After splurging at Adour Alain Ducasse last week, Nancy and I dialed it down this week, but we kept the Ducasse connection. The plan was to try Benoit Restaurant & Bar, the casual-style French bistro in the former La Côte Basque space that is now part of the Ducasse group. I was also aiming to see if we could have dinner, with wine, and get out for under $200.
There hasn’t been much audible buzz about Benoit (as with Adour) and as I sat alone at the bar for 15 minutes nursing a pastis, the restaurant remained eerily empty. A coterie of black dress-clad eye candy was dutifully lined up at the hostess station and R&B tunes were piped in softly over the audio system, so despite the bistro decor (white tile, red banquette, chrome railing) Benoit didn’t seem like the place where I could let my Gallic freak flag fly. But by 6:45 p.m. the dining room was suddenly packed to the gills and humming.
At Benoit, Ducasse’s culinary precision is on display as he hones in on the classic casual French bistro, offering a minimalist menu of items such as quenelles de brochet, pâté en croûte, herb roasted chicken for two avec frites, and more (the kitchen is under the guidance of executive chef Sébastien Rondier). All dishes are simply presented – a slab of pâté is adorned with a side of greens, lightly dressed with a mustard vinaigrette. The quenelles arrive lathered in Nantua sauce that’s been lightly browned on top. The roasted chicken is spiked with a bundle of herbs and accompanied by a side of jus that begs to be ladled over the perfectly golden-browned shoestring fries (I liberally partook).
On the surface, it might seem easy to prepare comfort food, but too often, simple dishes wind up being treated by chefs with discernable ennui. Half-hearted comfort food is far more disappointing to me than an ambitious dish that isn’t quite executed to its fullest. At Benoit, one gets the sense that the kitchen is taking serious pride in putting out soulfully prepared food. Half-way through the meal, I wondered if Anton Ego, the jaded, wiry critic from the animated feature Ratatouille, would have dropped his pen as he was flooded with memories of his mom’s roast chicken.

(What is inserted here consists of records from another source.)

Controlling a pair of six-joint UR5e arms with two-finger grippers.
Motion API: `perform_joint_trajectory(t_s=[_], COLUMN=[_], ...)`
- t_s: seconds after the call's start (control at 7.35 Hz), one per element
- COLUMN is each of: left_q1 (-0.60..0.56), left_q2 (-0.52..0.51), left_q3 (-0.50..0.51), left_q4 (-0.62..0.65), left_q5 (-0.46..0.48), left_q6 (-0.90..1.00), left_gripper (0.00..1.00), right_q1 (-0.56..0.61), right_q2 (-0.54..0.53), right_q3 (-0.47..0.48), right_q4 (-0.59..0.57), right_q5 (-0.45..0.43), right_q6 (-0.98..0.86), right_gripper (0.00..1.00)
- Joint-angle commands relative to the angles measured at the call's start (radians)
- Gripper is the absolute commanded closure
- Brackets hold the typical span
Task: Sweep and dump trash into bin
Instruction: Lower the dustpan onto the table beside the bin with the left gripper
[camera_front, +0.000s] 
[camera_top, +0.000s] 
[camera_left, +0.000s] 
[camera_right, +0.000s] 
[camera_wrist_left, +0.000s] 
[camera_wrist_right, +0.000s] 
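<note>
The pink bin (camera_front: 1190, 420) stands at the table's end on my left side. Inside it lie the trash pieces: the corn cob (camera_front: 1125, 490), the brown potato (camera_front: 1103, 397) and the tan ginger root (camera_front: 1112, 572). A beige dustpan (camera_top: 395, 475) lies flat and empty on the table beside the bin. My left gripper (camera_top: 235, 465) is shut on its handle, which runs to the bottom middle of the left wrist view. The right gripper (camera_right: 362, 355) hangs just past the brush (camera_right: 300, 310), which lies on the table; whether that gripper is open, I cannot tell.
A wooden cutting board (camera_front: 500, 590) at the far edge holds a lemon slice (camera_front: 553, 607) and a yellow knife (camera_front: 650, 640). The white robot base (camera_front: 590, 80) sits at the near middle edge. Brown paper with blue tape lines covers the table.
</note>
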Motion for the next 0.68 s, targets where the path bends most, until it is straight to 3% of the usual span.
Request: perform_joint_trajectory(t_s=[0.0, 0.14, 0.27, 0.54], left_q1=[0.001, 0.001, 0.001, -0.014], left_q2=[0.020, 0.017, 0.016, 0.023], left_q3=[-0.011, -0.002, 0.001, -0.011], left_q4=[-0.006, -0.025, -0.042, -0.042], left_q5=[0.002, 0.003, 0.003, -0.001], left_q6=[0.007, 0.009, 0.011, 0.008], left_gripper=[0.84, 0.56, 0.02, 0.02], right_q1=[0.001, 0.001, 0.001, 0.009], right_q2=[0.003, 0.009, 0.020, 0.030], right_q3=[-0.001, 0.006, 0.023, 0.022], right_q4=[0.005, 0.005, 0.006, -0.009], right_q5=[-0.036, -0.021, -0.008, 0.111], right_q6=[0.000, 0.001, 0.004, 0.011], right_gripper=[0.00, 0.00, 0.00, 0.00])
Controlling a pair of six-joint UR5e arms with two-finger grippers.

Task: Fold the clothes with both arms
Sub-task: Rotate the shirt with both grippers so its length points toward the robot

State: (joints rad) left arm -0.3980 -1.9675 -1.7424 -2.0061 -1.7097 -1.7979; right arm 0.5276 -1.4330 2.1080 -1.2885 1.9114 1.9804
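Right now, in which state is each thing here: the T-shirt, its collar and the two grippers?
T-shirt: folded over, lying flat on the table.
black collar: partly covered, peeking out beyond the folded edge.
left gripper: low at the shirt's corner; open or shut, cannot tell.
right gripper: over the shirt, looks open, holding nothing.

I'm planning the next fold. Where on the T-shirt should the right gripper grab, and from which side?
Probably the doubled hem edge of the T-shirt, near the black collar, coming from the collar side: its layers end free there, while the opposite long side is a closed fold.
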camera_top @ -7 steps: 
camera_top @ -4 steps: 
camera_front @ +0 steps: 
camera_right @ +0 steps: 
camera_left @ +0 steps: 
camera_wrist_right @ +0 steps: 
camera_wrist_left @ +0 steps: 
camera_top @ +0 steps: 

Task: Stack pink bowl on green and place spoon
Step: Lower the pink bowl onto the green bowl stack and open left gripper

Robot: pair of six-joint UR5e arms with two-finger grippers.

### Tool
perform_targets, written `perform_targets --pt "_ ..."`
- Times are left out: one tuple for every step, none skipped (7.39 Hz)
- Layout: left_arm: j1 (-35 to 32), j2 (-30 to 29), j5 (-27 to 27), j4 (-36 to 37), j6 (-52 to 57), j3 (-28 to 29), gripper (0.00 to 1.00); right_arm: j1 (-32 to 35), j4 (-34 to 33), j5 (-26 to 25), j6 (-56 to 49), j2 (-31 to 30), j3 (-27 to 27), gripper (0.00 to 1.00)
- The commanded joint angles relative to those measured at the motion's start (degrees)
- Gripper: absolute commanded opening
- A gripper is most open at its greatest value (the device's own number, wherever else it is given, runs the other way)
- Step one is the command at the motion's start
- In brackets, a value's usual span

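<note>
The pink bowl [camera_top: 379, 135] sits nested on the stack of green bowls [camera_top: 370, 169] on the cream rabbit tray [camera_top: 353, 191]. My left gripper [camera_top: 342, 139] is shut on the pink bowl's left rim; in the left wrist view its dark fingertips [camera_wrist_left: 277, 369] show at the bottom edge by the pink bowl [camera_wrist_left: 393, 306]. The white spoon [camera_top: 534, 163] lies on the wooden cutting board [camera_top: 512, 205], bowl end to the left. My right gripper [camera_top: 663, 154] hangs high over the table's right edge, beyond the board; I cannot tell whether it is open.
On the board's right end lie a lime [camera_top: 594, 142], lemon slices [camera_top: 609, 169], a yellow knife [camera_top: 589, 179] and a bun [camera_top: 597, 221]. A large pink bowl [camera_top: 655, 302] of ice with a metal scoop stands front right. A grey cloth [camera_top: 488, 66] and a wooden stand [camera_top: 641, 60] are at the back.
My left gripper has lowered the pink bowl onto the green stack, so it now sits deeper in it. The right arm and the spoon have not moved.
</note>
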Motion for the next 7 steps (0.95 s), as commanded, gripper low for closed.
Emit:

Service at Benoit is slightly rushed, but when you can catch a server’s attention, he or she is friendly and knowledgeable. When I ask if the quenelles can be done as an appetizer, our waitress looks at me with a puzzled smile, pausing before saying light-heartedly "of course." When I test the wine waiter to see if he knows the varieties in the Vins de Vienne Vin de Table Français Reméage White NV ($30 on the list), he doesn’t off hand. But, rather than leave it at that, he returns a few minutes later with the info (Chardonnay and Viognier). The fresh kaffir lime and green melon notes in the Reméage White provided a mouthwatering start to the meal, while a bottle of Tardieu-Laurent Côtes du Rhône Guy Louis 2004 ($50) has slowly melded into itself, offering smoky sage, tobacco and licorice notes that cry out for a second chicken (Nancy said she was full).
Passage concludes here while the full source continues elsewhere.